* **Exercise requirements**
Reply with one number: the count of lines in the data that hold the string "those".

* **Dataset content**
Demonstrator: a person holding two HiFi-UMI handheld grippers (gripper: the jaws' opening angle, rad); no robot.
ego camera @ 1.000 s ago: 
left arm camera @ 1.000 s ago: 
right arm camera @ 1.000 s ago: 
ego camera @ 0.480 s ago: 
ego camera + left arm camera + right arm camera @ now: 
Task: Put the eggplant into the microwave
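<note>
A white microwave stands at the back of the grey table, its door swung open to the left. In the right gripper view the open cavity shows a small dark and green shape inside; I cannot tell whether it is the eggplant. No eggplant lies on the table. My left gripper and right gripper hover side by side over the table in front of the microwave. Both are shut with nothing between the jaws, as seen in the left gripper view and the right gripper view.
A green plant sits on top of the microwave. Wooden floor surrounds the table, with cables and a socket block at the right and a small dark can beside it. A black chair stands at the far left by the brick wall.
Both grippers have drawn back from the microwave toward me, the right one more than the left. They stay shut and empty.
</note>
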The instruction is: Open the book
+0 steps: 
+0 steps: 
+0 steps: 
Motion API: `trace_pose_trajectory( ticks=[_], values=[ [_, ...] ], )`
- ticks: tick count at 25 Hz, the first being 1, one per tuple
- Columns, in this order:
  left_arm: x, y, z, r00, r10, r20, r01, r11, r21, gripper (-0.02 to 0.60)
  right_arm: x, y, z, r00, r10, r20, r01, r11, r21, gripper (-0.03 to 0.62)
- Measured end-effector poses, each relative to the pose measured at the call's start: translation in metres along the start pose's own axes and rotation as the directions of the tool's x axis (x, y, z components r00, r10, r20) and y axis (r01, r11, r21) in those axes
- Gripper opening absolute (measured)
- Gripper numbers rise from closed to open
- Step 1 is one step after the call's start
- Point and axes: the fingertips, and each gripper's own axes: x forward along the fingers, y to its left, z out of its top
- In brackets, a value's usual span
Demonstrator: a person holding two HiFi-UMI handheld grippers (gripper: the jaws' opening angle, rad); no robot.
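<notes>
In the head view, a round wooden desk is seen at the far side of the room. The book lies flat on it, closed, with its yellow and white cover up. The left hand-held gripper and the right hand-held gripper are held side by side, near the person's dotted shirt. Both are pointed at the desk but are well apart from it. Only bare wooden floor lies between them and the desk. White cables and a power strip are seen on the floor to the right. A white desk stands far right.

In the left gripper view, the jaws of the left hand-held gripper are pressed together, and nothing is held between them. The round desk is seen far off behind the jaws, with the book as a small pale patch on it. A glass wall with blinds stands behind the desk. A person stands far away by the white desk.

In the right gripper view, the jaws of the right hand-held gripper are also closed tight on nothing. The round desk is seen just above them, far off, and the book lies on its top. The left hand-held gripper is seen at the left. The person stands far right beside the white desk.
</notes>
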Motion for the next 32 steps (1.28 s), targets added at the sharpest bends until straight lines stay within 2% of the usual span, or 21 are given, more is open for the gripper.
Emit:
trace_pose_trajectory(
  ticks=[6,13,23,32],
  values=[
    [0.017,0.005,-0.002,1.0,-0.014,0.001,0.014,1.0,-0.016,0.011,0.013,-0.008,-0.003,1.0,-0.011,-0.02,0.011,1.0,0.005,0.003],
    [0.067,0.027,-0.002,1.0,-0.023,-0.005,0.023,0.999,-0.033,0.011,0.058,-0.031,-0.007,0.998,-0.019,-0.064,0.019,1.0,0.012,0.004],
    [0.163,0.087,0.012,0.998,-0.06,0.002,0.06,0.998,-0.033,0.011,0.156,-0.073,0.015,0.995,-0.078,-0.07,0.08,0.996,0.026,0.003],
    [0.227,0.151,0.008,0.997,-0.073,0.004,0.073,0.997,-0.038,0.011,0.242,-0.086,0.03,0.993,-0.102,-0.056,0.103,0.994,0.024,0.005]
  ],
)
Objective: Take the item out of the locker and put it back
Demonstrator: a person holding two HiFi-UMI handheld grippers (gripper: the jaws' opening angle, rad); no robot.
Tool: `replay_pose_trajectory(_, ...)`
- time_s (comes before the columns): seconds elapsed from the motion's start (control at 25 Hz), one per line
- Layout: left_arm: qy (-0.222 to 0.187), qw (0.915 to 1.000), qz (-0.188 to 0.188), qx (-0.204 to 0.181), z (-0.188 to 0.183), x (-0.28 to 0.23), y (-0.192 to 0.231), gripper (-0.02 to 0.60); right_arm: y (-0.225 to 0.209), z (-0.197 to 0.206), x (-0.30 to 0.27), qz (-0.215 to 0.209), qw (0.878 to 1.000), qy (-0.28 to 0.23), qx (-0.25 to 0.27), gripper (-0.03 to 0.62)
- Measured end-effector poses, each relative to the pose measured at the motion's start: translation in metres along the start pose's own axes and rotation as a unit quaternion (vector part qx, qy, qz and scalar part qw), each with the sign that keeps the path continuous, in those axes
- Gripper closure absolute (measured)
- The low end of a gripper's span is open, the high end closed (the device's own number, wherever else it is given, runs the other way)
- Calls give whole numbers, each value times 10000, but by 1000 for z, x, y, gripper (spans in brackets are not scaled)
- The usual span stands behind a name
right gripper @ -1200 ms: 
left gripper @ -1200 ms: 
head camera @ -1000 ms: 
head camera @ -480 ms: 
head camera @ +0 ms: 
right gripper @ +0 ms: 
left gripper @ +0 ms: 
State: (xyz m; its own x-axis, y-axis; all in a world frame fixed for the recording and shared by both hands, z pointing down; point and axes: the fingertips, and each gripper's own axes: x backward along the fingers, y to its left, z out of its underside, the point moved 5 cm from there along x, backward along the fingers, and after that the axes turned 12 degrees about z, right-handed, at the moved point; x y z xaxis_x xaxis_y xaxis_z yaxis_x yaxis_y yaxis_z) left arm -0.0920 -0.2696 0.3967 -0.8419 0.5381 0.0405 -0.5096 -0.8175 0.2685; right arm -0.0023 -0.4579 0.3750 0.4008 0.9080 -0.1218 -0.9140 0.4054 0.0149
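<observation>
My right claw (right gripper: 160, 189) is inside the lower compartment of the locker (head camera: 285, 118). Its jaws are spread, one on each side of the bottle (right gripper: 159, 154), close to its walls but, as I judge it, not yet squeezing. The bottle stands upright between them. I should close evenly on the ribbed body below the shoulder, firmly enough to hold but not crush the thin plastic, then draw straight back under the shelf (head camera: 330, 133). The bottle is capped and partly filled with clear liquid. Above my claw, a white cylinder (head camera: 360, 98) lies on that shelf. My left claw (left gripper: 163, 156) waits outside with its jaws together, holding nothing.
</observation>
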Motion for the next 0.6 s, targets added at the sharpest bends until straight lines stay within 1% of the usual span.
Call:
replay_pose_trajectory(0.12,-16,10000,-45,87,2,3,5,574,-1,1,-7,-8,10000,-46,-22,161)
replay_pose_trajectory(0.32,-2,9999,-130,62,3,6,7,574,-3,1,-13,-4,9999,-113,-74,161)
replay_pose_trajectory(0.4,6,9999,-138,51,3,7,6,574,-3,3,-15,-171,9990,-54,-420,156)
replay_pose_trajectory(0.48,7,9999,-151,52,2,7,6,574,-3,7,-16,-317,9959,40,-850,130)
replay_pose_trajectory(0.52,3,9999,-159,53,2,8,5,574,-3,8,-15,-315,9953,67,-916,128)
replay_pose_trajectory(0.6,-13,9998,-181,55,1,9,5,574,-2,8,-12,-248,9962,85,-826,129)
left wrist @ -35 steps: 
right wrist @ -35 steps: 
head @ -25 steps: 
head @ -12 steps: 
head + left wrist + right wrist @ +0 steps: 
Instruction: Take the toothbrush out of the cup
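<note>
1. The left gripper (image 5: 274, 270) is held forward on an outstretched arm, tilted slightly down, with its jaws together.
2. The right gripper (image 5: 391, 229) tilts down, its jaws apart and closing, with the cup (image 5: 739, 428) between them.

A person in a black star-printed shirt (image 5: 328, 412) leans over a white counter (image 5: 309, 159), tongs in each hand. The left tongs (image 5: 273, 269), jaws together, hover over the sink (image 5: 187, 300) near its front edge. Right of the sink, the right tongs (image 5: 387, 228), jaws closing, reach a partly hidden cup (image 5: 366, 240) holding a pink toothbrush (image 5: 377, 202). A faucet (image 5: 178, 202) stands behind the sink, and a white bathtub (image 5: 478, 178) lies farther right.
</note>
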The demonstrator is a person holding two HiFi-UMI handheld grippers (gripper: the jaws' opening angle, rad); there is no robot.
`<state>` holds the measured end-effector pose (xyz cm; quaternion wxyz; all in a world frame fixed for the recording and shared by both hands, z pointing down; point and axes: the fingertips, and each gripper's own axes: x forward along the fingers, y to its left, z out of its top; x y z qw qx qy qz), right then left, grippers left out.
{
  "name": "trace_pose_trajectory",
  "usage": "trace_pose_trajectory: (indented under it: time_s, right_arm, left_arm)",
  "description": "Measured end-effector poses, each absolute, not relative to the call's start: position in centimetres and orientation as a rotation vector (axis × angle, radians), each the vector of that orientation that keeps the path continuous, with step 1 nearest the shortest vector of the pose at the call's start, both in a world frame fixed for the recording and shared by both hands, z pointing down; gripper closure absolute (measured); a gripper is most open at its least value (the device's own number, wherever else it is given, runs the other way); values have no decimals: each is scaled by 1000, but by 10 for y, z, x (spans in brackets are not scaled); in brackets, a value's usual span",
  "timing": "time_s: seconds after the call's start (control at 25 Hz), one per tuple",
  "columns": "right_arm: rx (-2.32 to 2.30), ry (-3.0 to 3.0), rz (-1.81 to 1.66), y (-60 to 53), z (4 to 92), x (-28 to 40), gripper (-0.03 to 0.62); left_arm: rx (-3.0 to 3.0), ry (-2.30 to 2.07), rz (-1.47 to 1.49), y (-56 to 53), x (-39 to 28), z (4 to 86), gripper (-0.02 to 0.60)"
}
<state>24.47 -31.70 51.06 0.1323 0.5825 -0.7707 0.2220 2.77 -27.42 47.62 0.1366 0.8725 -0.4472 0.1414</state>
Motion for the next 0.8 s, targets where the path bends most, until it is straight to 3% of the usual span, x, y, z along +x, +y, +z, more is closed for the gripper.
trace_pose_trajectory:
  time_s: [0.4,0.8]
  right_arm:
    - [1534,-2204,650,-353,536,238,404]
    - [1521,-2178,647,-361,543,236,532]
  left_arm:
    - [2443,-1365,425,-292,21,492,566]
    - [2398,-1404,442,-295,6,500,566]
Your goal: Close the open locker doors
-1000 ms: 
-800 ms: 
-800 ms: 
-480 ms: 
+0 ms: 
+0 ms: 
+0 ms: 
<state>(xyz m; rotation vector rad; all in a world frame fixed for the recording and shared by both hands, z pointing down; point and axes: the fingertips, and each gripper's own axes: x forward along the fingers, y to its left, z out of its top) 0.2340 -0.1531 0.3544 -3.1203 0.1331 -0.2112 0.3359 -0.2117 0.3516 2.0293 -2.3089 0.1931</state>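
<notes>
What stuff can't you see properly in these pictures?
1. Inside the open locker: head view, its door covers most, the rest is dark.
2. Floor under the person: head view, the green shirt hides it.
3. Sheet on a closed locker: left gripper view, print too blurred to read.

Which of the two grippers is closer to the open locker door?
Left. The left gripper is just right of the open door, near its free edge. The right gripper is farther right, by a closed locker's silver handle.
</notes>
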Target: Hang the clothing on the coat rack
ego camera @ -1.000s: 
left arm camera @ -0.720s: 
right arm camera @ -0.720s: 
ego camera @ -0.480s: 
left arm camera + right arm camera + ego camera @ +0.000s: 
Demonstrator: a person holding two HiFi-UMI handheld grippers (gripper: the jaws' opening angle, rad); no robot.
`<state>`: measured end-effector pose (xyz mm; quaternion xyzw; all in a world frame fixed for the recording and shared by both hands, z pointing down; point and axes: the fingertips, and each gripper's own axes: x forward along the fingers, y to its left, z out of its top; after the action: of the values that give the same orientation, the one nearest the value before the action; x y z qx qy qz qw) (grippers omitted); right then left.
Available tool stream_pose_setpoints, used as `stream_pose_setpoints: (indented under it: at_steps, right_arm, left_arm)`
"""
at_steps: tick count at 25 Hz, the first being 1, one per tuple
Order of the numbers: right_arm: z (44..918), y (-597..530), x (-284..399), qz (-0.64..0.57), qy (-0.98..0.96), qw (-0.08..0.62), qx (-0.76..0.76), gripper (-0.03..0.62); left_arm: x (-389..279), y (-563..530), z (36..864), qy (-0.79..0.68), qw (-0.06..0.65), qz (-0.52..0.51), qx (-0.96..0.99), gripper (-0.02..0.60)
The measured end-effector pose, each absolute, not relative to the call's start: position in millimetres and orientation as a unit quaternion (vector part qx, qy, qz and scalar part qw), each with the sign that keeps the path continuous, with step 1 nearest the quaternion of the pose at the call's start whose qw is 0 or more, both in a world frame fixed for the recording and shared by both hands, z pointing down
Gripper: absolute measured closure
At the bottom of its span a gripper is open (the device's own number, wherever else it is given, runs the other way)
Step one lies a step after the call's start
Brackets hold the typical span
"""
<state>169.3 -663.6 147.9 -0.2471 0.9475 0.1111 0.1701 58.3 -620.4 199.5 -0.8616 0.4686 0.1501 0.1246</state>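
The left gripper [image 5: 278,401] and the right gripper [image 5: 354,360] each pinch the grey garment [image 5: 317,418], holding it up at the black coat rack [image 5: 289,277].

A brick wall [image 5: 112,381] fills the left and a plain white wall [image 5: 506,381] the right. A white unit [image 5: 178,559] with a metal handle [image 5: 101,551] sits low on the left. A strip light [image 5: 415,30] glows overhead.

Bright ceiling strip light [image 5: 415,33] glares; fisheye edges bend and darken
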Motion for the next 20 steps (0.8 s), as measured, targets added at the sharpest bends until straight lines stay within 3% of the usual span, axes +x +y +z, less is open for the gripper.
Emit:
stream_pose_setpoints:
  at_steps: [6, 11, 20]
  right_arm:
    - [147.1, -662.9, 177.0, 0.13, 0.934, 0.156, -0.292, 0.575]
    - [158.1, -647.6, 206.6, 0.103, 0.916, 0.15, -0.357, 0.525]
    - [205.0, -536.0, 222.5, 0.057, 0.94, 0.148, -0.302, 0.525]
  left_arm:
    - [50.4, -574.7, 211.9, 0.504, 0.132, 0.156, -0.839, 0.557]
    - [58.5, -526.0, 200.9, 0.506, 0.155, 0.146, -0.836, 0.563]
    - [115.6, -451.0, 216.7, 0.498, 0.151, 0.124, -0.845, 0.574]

* **Exercise solution**
2